Drain it first so its workloads reschedule elsewhere: kubectl drain <node-name> --ignore-daemonsets --delete-emptydir-data. Then delete the record: kubectl delete node <node-name>. Finally, on the node itself run /usr/local/bin/k3s-uninstall.sh for server nodes or /usr/local/bin/k3s-agent-uninstall.sh for agent nodes to remove the k3s installation and clean up.

What is the difference between K3S_URL and the --server flag?

They are equivalent. K3S_URL is an environment variable used when running the install script inline, the format used in the agent join command above. --server is the same value passed as an explicit flag to k3s agent or k3s server. Both accept https://<endpoint>:6443 as the value. Use whichever form fits how you are running the install command.

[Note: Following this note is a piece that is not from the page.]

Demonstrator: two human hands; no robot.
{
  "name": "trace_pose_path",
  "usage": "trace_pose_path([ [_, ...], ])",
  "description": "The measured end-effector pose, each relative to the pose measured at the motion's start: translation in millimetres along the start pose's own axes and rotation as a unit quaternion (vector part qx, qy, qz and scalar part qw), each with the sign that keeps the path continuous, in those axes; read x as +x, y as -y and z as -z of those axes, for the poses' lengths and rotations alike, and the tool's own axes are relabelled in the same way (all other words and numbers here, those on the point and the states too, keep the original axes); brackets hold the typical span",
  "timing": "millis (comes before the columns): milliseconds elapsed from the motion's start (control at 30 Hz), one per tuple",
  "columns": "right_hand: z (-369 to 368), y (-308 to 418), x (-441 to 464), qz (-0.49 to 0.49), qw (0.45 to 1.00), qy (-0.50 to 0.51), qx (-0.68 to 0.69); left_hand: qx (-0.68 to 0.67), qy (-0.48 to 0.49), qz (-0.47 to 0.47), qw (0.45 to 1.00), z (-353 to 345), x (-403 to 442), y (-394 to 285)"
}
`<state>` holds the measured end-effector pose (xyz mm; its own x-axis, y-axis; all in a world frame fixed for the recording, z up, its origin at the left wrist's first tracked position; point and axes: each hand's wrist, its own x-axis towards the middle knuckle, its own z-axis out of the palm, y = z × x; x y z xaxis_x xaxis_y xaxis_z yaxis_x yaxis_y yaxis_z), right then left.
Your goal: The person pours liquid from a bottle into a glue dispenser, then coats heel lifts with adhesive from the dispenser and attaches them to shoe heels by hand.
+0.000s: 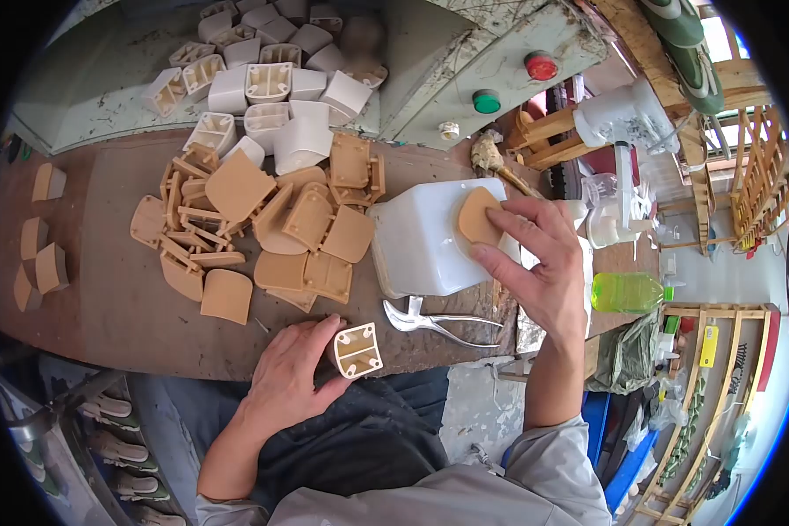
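My left hand point(294, 373) grips a white plastic shoe heel point(358, 351) at the front edge of the bench, its hollow ribbed side facing up. Between the thumb and fingers of my right hand point(539, 254) is a tan heel cap point(478, 216), held over a white plastic container point(421, 241). Whether the cap touches the container I cannot tell. A pile of tan heel caps point(241, 188), some with pegs showing, lies left of the container. Metal pliers point(438, 322) rest on the bench between my hands.
Many white heels point(302, 140) are heaped at the back. Several tan-topped heels point(51, 267) stand at the far left. A machine panel carries red point(540, 65) and green point(486, 102) buttons. A bottle of yellow-green liquid point(627, 292) is at the right; shoes point(118, 449) sit on a lower-left rack.
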<state>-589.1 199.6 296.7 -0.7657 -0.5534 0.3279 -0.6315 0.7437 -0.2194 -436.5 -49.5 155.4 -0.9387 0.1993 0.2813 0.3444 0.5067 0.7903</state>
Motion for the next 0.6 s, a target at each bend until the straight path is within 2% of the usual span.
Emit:
trace_pose_path([
  [467, -3.2, 0.6, -4.0, -0.026, 0.999, -0.027, 0.013, 0.005, 0.029, 0.019, 0.999, 1.5, 1.0, -2.5],
  [567, 1.2, 1.4, -8.7, -0.059, 0.994, -0.01, 0.089, 0.008, 0.033, 0.03, 0.999, 4.9, 1.0, -3.9],
  [600, 2.6, 1.0, -10.9, -0.079, 0.985, -0.014, 0.151, 0.005, 0.029, 0.028, 0.999, 5.0, 1.3, -3.7],
])
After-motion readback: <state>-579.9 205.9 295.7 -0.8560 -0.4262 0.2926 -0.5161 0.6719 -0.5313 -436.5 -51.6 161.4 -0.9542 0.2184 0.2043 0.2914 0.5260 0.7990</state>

Does the k3s join token expire?

No. The token in /var/lib/rancher/k3s/server/token does not have an expiry. It is a static secret that stays valid until you manually rotate it. Treat it like a password: if it is ever exposed, replace the token file on the server, restart k3s on all server nodes, and rejoin any nodes that used the old token.

Can I join a node to a k3s cluster running on a different OS version?

Generally yes. k3s does not depend on a specific Ubuntu version beyond the kernel requirements for cgroups and iptables support. Joining an Ubuntu 24.04 node to a cluster originally built on Ubuntu 20.04 works in practice. Check the k3s documentation for the minimum supported kernel version if you are using an older distribution.

How many server nodes do I need for high availability?

Three. With two server nodes you have redundancy but not quorum, if one fails, the embedded etcd cluster loses its majority and the control plane stops accepting writes. Three nodes means any single node can fail while the remaining two maintain quorum and the API server keeps running. Going to five nodes tolerates two simultaneous failures, but for most clusters three is sufficient.